BE THE MASTER OF YOUR PUBLIC IMAGE
When appearing before crowds, make sure not to be upstaged by anyone. Know to say a lot by saying a little, intuiting the moment to end a speech for maximum effect. Never fail to incorporate a surprise into your public appearances, a starling announcement that will heighten the drama. Understand that there is a vital link between power and theater. Make yourself an actor, and director on the world stage. Say your lines as if they have been scripted and move through a crowd with a constant sense of how you appear to your audience. Incorporate surprise into your repertoire, building drama into your speeches and make your gestures broad enough for the common man to grasp them instantly. Learn to enlarge your actions through dramatic techniques such as surprise, suspense, the creation of sympathy, and symbolic identification. Also, be constantly aware of your audience, of what will please them and what will bore them. Always make sure to arrange to place yourself at the center, to command attention, and never to be upstaged at any cost.
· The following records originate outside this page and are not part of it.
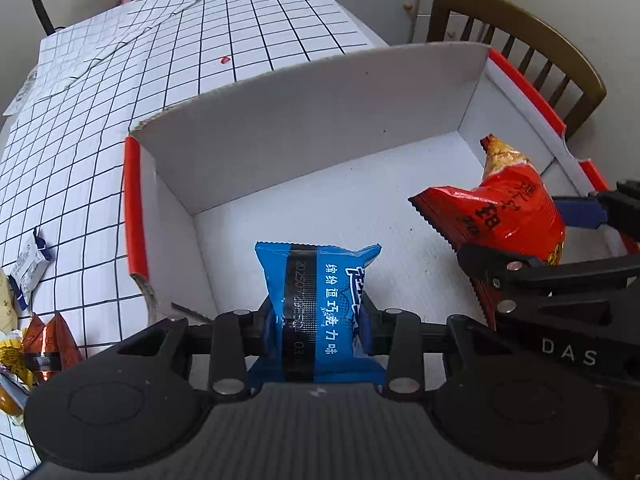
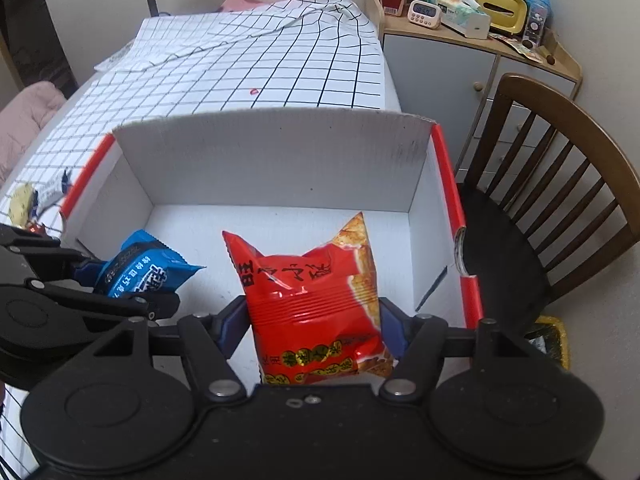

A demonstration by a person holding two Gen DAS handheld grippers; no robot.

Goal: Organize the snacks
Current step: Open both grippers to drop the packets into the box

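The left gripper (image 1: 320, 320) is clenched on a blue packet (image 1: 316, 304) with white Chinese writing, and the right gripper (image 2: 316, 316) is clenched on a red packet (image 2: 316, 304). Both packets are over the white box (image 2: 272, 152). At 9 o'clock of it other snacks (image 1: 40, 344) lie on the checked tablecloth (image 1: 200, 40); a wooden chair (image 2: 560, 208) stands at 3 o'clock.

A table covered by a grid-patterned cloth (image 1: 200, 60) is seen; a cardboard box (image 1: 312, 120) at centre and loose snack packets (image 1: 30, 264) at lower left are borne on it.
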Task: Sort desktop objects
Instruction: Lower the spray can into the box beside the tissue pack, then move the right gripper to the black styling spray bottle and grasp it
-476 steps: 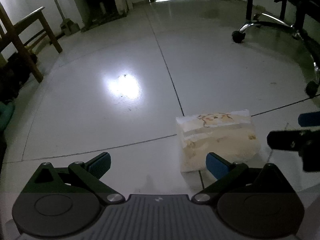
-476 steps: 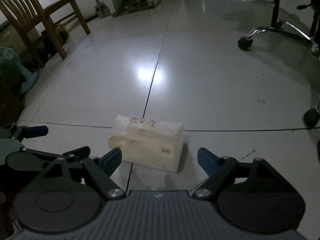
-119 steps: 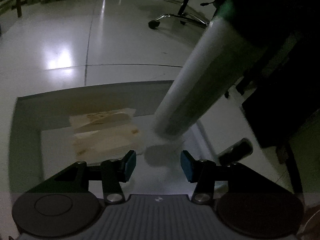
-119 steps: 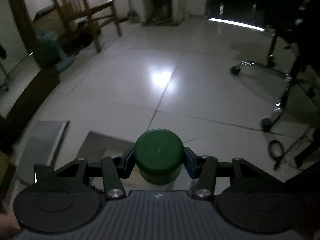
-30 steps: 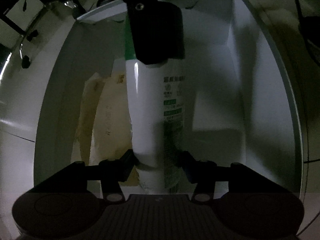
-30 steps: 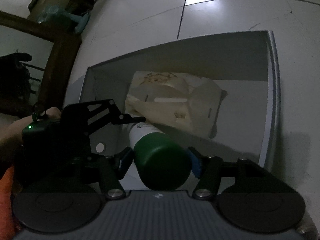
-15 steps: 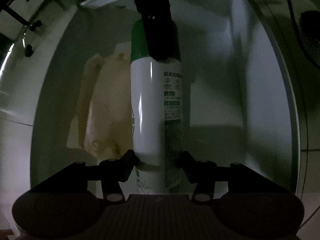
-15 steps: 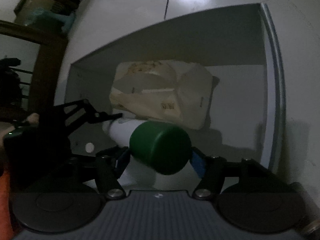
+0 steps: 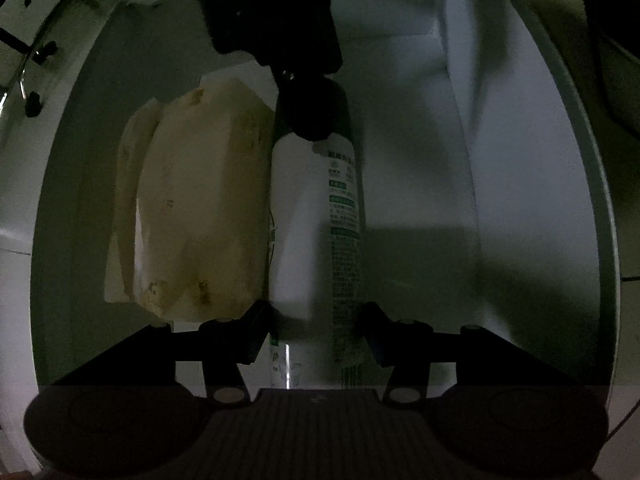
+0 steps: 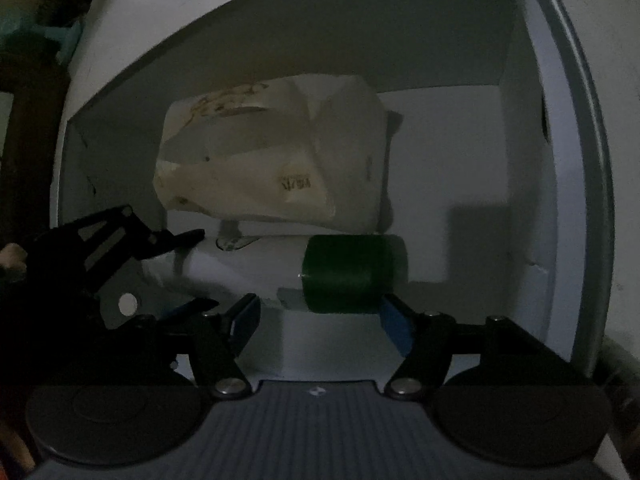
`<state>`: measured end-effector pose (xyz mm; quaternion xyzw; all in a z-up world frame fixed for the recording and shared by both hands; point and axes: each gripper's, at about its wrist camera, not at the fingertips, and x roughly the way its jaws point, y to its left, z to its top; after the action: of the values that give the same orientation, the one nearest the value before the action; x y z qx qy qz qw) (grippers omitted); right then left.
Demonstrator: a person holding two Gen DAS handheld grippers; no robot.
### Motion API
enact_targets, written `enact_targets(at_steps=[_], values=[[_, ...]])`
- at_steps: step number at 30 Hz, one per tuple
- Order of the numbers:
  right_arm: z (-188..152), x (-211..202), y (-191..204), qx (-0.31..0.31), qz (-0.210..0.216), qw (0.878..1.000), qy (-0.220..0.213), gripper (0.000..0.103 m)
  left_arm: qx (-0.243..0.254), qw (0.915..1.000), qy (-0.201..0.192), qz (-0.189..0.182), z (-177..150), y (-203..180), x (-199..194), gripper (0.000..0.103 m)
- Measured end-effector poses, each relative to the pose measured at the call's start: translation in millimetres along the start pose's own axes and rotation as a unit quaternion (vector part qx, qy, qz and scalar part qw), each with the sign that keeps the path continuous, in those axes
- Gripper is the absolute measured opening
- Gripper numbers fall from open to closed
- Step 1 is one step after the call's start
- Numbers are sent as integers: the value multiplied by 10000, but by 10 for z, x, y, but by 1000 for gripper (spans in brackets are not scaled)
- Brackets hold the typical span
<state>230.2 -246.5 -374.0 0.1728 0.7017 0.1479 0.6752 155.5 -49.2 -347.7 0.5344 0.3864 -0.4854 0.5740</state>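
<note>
While the spray bottle lies on its side in the white box, just beside the tissue pack, the left gripper pinches its base end. Its long axis runs straight away from that gripper toward the green cap. The right gripper sits spread by the cap, pads clear, so release now falls to the left hand.

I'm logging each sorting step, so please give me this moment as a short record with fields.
container: white box
already inside: tissue pack
being placed: spray can, green cap, lying beside the pack
left gripper: fingers closed on the can's base end
right gripper: fingers spread, off the cap
</note>
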Motion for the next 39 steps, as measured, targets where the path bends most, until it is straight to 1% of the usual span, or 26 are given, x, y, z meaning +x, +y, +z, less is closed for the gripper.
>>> enact_targets(at_steps=[1,2,4,10,11,12,13,14,15,18,21,23,25,28,31,33,35,37,38,39], values=[[-3,-6,4,-25,-12,10000,-14,70,-5,10000,0,6,-31,-128,-66,46],[-13,-2,21,-55,-36,10000,-16,70,-14,10000,2,6,-10,-147,-74,46],[-34,4,59,-116,-95,9999,-35,70,-31,10000,8,-4,41,-121,-64,46],[-114,-10,182,-262,-300,9990,-184,70,-180,9998,24,-14,47,-133,-153,48],[-125,-29,200,-296,-316,9988,-214,70,-217,9998,7,28,45,-137,-177,52],[-135,-50,217,-332,-328,9986,-246,70,-311,9995,-63,29,40,-124,-215,61],[-141,-74,227,-364,-327,9984,-286,70,-459,9988,-155,10,34,-95,-263,67],[-147,-100,238,-394,-327,9981,-329,70,-616,9978,-232,27,30,-62,-311,81],[-156,-130,251,-423,-331,9979,-374,70,-736,9968,-317,55,25,-35,-361,84],[-189,-225,297,-522,-349,9967,-509,70,-784,9959,-433,141,20,-15,-447,83],[-224,-315,321,-575,-337,9959,-618,70,-800,9956,-452,207,-15,-30,-529,83],[-245,-367,320,-542,-289,9958,-677,70,-822,9951,-478,254,103,-80,-350,83],[-265,-448,304,-504,-257,9958,-716,70,-859,9946,-496,320,108,-93,-398,83],[-306,-554,280,-466,-226,9955,-791,70,-1048,9930,-449,324,113,-54,-530,83],[-346,-694,267,-401,-180,9948,-921,70,-1489,9871,-466,369,160,-6,-689,83],[-395,-801,266,-398,-235,9934,-1047,70,-1836,9808,-528,393,198,33,-798,83],[-466,-920,281,-467,-383,9905,-1232,70,-2307,9701,-656,361,233,93,-907,83],[-547,-1038,299,-557,-514,9869,-1426,70,-2837,9558,-729,232,236,152,-982,83],[-594,-1092,300,-604,-556,9850,-1516,71,-3059,9489,-759,179,232,170,-1016,83],[-646,-1143,299,-679,-582,9835,-1574,71,-3190,9443,-785,189,233,168,-1048,83]])
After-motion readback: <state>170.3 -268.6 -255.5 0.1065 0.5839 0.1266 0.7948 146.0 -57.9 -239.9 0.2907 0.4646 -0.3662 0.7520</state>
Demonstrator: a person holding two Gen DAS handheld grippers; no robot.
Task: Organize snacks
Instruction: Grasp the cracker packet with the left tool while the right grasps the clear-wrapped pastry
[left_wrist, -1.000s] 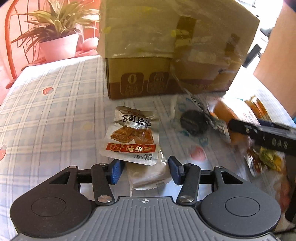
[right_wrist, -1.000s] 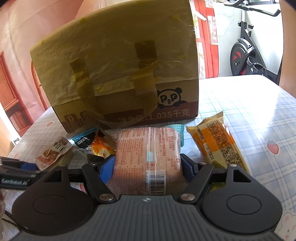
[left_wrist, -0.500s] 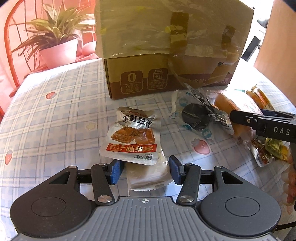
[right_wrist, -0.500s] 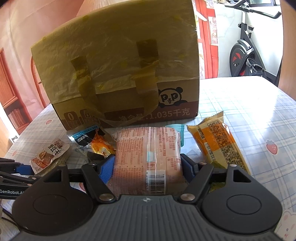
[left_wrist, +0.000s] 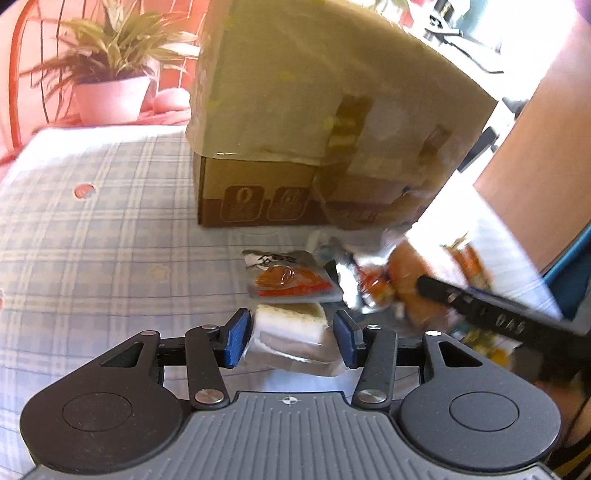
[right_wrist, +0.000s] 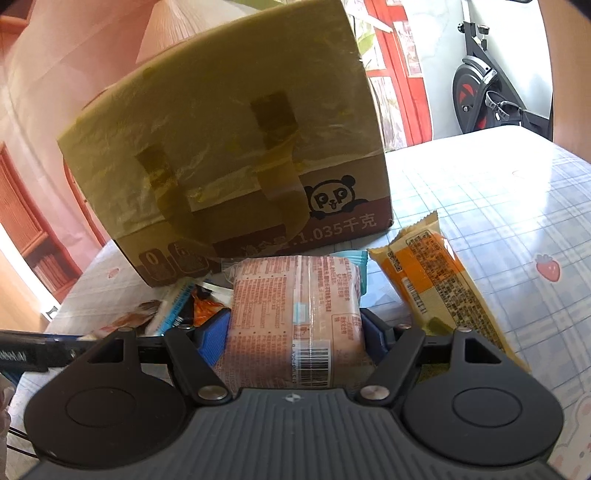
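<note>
Two hand-held grippers are working over a table covered in a pale blue checked cloth (left_wrist: 110, 258), where a brown cardboard box (right_wrist: 229, 147) with a yellowish plastic bag draped over its top is standing. The left gripper (left_wrist: 291, 338), whose blue-padded jaws have just been closing a little, is gripping a small clear-wrapped white and cream snack cake (left_wrist: 291, 328) between them; both pads appear to be touching the wrapper. The right gripper (right_wrist: 295, 332) is clamping a wide pinkish plastic snack packet with a barcode (right_wrist: 295, 310), its jaws standing fairly wide around it. Both held snacks are sitting just in front of the box, near the table surface. Other snacks are lying loose on the cloth: a silver pouch with orange contents (left_wrist: 288, 278) just beyond the left gripper, a long orange and yellow wrapped bar (right_wrist: 432, 280) beside the right gripper, and a jumble of small crinkled wrappers (right_wrist: 192, 299) between the two tools. The left view is blurred on its right side. Judging by this, the sorting seems to be at an early stage: two items are in hand, nothing is visibly inside the box, and several snacks are waiting to be gathered.
</note>
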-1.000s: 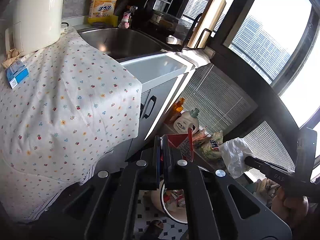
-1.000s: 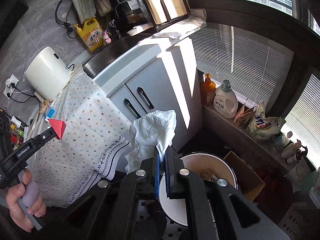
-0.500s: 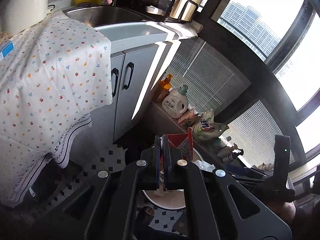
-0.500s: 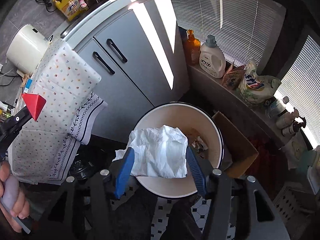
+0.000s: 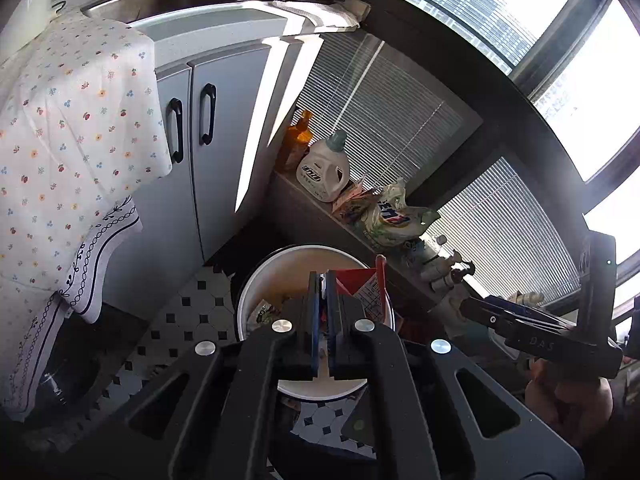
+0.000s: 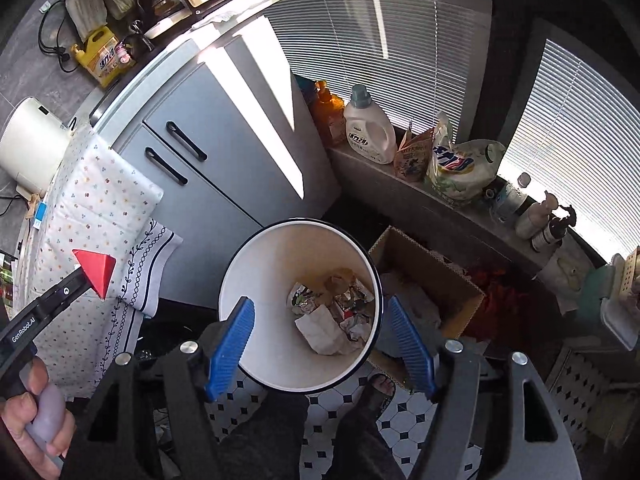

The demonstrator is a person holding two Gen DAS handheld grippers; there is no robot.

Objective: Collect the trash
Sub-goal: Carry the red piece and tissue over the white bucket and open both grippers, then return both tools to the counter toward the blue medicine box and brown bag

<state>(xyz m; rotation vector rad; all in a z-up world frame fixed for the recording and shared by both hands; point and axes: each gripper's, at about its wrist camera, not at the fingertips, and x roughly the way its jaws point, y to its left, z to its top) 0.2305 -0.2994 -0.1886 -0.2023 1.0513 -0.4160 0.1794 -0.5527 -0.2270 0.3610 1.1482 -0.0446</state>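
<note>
A white round bin stands on the tiled floor and holds crumpled wrappers. A white tissue lies on top of them. My right gripper hangs over the bin, its jaws opening, with nothing between the blue pads. My left gripper is shut on a red carton piece, just above the bin's rim. From the right wrist view the left gripper and its red carton piece sit to the left of the bin. In the left wrist view the right gripper shows at the right.
A cardboard box sits right of the bin. Grey cabinet doors and a flowered cloth are to the left. A ledge behind carries a detergent bottle and bags. A person's legs and sandalled foot stand below the bin.
The right gripper opened and the white tissue dropped out of it into the bin. Both grippers came down closer over the bin, the left still holding the red carton piece.
</note>
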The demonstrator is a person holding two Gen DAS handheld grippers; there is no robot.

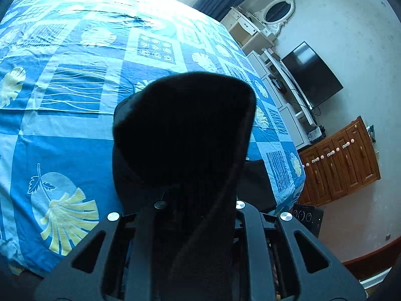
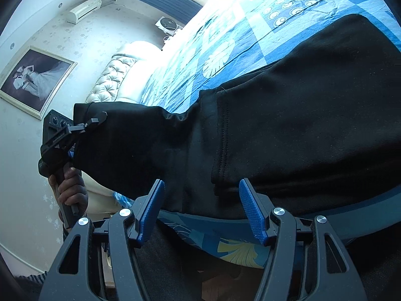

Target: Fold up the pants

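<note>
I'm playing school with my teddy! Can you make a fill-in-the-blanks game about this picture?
1. The pants are the colour ____.
2. The left gripper is shut on the ____.
3. The right gripper has its blue fingers ____.
4. The pants lie on a blue patterned ____.

Missing words: black; pants; open; bedspread

The supporting surface is a bed (image 1: 75, 130), covered by a blue patchwork bedspread (image 2: 250, 32) printed with pale leaf, wave and circle motifs. The bedspread is drawn nearly flat, with light creases visible toward the far side. A tufted, light-coloured headboard (image 2: 112, 80) is located at one end. Black pants (image 2: 313, 125) are laid across the near portion of the bed, resting directly on the bedspread; one end is raised clear of the surface.
</note>
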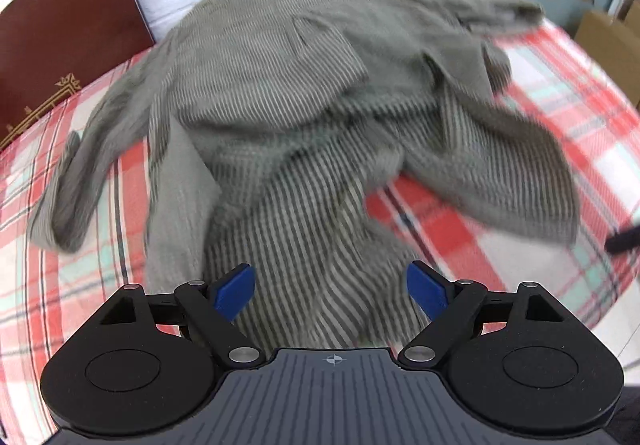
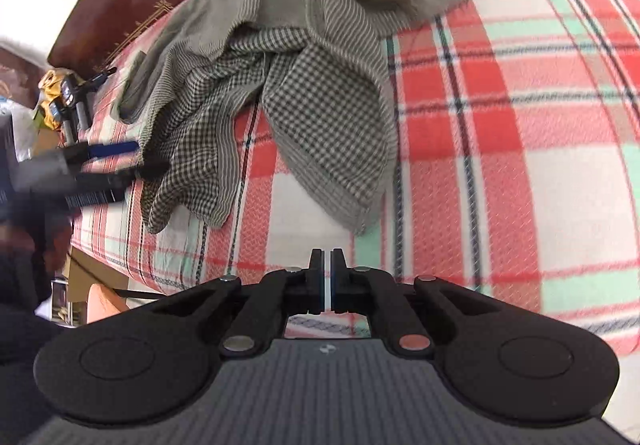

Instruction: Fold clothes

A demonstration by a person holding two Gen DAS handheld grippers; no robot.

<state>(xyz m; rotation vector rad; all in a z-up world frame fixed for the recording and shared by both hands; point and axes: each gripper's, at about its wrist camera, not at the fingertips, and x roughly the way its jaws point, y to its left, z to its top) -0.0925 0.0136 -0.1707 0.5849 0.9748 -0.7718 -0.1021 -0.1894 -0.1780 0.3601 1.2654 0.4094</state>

The world wants to assign you a role in life. And once you accept that role you are doomed. Your power is limited to the tiny amount allotted to the role you have selected or have been forced to assume. An actor, on the other hand, plays many roles. Enjoy that protean power, and if it is beyond you, at least forge yourself a new identity, one of your own making, one that has had no boundaries assigned to it by an envious and resentful world. This act of defiance is Promethean: It makes you responsible for your own creation. Being a costume that you can put on and take off whenever suitable, your new identity will protect you from the world. Forge yourself a new identity, one of your own making, that will set you apart and give you theatrical presence. Those in the back rows will see you and hear you. Those in the front rows will marvel at your audacity.
The The character you seem to have been born with is not necessarily who you are; beyond the characteristics you have inherited, your parents, your friends, and your peers have helped to shape your personality. The Promethean task of the powerful is to take control of the process, to stop allowing others that ability to limit and mold them. Remake yourself into a character of power. Working on yourself like clay should be one of your greatest and most pleasurable life tasks. It makes you in essence an artist, an artist creating yourself.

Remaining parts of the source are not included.